Facebook: tra post manipolati e emozioni contagiose

Facebook sperimenta e lo fa sulle emozioni dei suoi utenti. Uno studio della Proceedings of Natural Academy of Science (PNAS), prestigiosa rivista scientifica statunitense, ha rivelato che Facebook ha manipolato il flusso di notizie di quasi 700 mila utenti con l’obiettivo di studiare “il contagio emotivo attraverso i social network”.

Il team di ricercatori, sia di casa Facebook sia provenienti dalla Cornell University e dalla University of California-San Francisco hanno condotto un test per capire se riducendo il numero di aggiornamenti “positivi” nel flusso dei feed pubblicati sulle bacheche le persone che li avessero letti avrebbero ridotto la produzione o la condivisione di contenuti positivi.

Per mettere in pratica l’idea alla base dello studio i ricercatori hanno modificato per un’intera settimana, dall’11 al 18 gennaio 2012, l’algoritmo sul quale Facebook seleziona i post in modo da classificare gli aggiornamenti con parole positive o negative.

Il campione era formato da 689.003 persone che sono state divise in due gruppi, per un totale di oltre tre milioni di aggiornamenti. Ad alcuni utenti sono stati forniti aggiornamenti dal neutrale al positivo mentre ad altri sono stati dati aggiornamenti dal neutrale al negativo: in uno venivano mostrati post positivi, con parole come “amore”, “bello”, “dolce”; all’altro invece apparivano post negativi, con parole come “antipatico”, “dolore”, “brutto”. Concluso questo passaggio preliminare sono stati poi analizzati i post di queste persone.

In pratica l’operazione ha confermato l’ipotesi iniziale: ovvero il “contagio emotivo” si verifica anche a distanza. “Gli stati emotivi”, infatti, “si possono trasmettere per un fenomeno di contagio, inducendo altre persone a provare le stesse emozioni senza che ne siano coscienti“, hanno affermato gli autori della ricerca, che ha dimostrato appunto la realtà di un contagio di massa attraverso il social network.

Ma sulle modalità della ricerca piovono ora polemiche. È etico condurre una ricerca senza il consenso esplicito dei diretti interessati? È giusto alterare i dati forniti agli utenti per confermare un’ipotesi? È corretto rendere “tristi” intenzionalmente i propri utenti?

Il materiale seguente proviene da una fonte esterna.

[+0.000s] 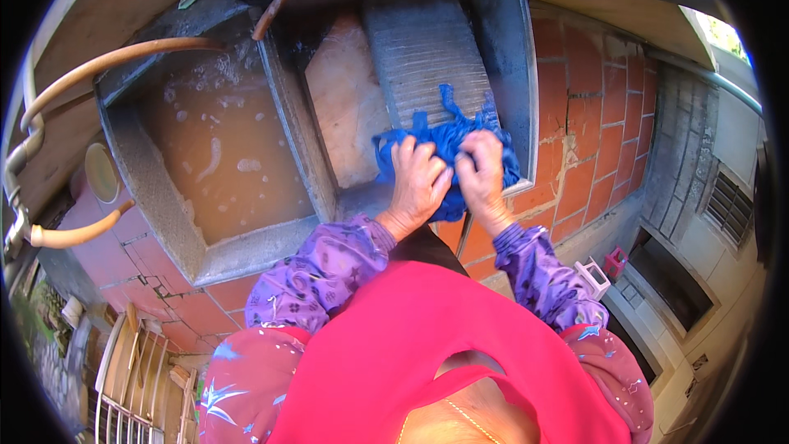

Dal punto di vista legale, Facebook è tutelata: la sottoscrizione delle norme e dei vincoli al momento dell’adesione al social network consente agli amministratori di condurre operazioni interne, compresa la ricerca e la soluzione di problemi, l’esame di dati, test, ricerche e miglioramenti volte al miglioramento del servizio. Ma le critiche sul fronte dell’etica permangono, soprattutto se prendiamo per buona una definizione “sociologica” di consenso informato.

Inoltre la notizia della ricerca arriva in un periodo delicato per Facebook, ancora al centro di indagini circa il suo ruolo nella protezione della privacy dei suoi iscritti.

In seguito alla bufera che ha coinvolto l’esperimento, uno degli autori dello studio, Adam D. I. Kramer, ha pubblicato attraverso il suo account fb alcune informazioni per chiarire alcuni aspetti dell’operazione.

Kramer, che è anche membro del Data Science team del social network, ha riconosciuto che le motivazioni della ricerca non erano chiaramente esposte nello studio, e ha comunque specificato che l’esperimento ha riguardato soltanto una piccola percentuale dei contenuti del newsfeed di poche persone, per poco tempo: lo 0,04% degli utenti, per una settimana, nel 2012. Nessun aggiornamento degli amici è stato tecnicamente “nascosto”: continuava a essere visibile sul loro diario, e poteva in ogni caso comparire nel caso in cui l’utente avesse ricaricato il newsfeed.